Starting with Trees by Avantdale Bowling Club. Tom Scott has written some of the best songs ever in this country, I was fortunate enough to hear the lot of them driving Sage around when he was a young scallywag, and Tom’s skill has only increased on Trees, but yet I haven’t really gotten into it – I’m just out of sympathy with dour social realism and retro jazz stylings at present, I’m looking for escapism and post-everything modernism. I do like that Trees uses trap beats on a song or two, and that Tom even gives autotune a go, so that the most important musical shift since hip hop finally got noticed by a star here, but I find myself drifting over to Trapping In The Summer by Stallyano and K.KILA. Cheating a bit because this is 2023 music, and I only lucked into it – no one in my feed is supplying a guide to this music - and really have no idea if it’s top shelf or not because that mainly doesn’t matter at present.* It’s a lush, rounded sound I can lose myself in, with well-blended rap-singing and warily escapist lyrics. K.LILA’s solo work is more introspective and existential, with sadder, equally beautiful backings; “When It Rains It Pours” is quite literally existential, he’s telling us his reasons for hanging on to this life. And he’s sharing his escapes, “weed and Hennessy”, a drink that turns up in thousands of trap songs, and you could call that a cliché, but to me it feels like the fulfilment of a ritual, a link to those who went before. Trap at its best, the fancy-funeral drumming, the easy, but inverted-so-not-so-obvious, changes, the sing-song autotune chorus, and the bass that gives under its own weight, whatever the lyrics are doing to you, empathically feels your pain and pours the balm of radical acceptance over it. Making it the music of our zeitgeist, the soundtrack to our existential limitations of work, area code, class, addictions, internet hate, media manipulation, climate change and the other apocalypse riders, mental health, mortality… this aspect of trap music gives its manifold other pleasures a Masque Of The Red Death quality that feels right for 2023.

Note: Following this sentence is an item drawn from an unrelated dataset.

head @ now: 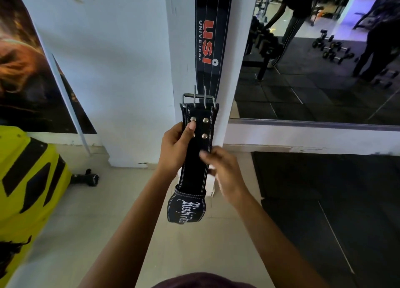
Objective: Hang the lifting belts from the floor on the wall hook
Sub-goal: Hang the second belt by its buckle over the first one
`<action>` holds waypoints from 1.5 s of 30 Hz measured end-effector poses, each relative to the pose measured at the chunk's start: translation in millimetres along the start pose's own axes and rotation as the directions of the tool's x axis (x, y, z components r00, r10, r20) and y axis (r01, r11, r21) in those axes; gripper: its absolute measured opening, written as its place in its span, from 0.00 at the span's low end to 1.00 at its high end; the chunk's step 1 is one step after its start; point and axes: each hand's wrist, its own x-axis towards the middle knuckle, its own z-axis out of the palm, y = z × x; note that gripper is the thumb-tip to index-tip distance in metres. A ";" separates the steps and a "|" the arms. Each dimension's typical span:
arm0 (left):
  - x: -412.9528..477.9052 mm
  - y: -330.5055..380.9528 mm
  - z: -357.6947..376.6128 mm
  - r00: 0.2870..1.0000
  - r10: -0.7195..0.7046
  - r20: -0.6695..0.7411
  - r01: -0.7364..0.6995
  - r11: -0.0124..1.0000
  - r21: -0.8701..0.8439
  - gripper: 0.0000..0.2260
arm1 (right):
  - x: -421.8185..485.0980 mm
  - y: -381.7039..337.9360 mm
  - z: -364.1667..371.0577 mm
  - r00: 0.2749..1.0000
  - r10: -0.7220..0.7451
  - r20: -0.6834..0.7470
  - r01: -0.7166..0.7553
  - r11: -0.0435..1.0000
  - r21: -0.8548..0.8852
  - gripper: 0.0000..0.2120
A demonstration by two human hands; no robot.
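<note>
Beyond my hands rises the white pillar (138, 71), and flat against its front hangs a long black belt printed USI Universal (211, 43), already up; whatever holds it lies above the frame, so I cannot see the wall hook. Right of my hands runs a wall mirror (313, 71), and far to the left of them sits a yellow machine housing (28, 175) on the pale floor (112, 223).

Between my hands is the second lifting belt (198, 155), black with white stitching, held upright just in front of the pillar. My left hand (175, 148) is clamped on its left edge with the thumb pressed on the face beside the rivets. My right hand (225, 173) is blurred; its fingers touch the right edge, but I cannot tell whether it is gripping.

I judge this as the carry-up step: belt off the floor, not yet hung. Next I would need to raise it well above my hands and catch the buckle on the hook.

Its long axis runs vertical, the steel double-prong buckle (199, 99) pointing up and the lettered end (187, 207) hanging below my hands.
</note>
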 end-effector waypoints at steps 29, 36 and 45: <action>4.6 -37.4 -16.3 0.924 -0.234 0.302 0.272 0.958 -0.091 0.15 | 20.6 -11.3 -13.6 0.985 -0.125 -0.119 0.120 0.992 -0.041 0.08; -32.6 -80.0 -12.9 0.918 -0.275 0.285 0.222 0.954 0.202 0.09 | 29.3 -11.9 -19.4 0.984 -0.087 -0.155 0.080 0.996 -0.048 0.09; 44.1 4.3 -3.8 0.998 0.019 0.052 -0.012 0.992 -0.123 0.20 | 47.5 -30.7 -1.4 0.969 -0.202 -0.140 0.186 0.976 -0.117 0.06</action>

I was sent an unsolicited album by Andrew O’Connell, Tungsten Hearts Club by the Christchurch-based Pavlov’s Puss, and against the odds I didn’t hate it. O’Connell sings in an Amphetamine Dylan style, and Dylan in his Cate Blanchett period was someone who really brought the toxicity essential to meaningful rock performance. Nor is the Amphetamine Dylan style played out. Mouse And The Traps and the Velvet Underground recorded some great homages in the 60’s, but few others really got its essence; certainly none of the “new Dylan” singer-songwriters. Add propulsive lead playing from new member Joe Sampson and a decent selection of mostly original songs (there’s a beautiful Grant Hart song on Tungsten Hearts Club, and Grant Hart’s work with Husker Du was some of the best of its era. “Sorry Somehow” and “Don’t Want To Know If You Are Lonely” should be playing in your head as you read this) and you get what’s got to be a satisfying live act, with an garage rock album you may well enjoy.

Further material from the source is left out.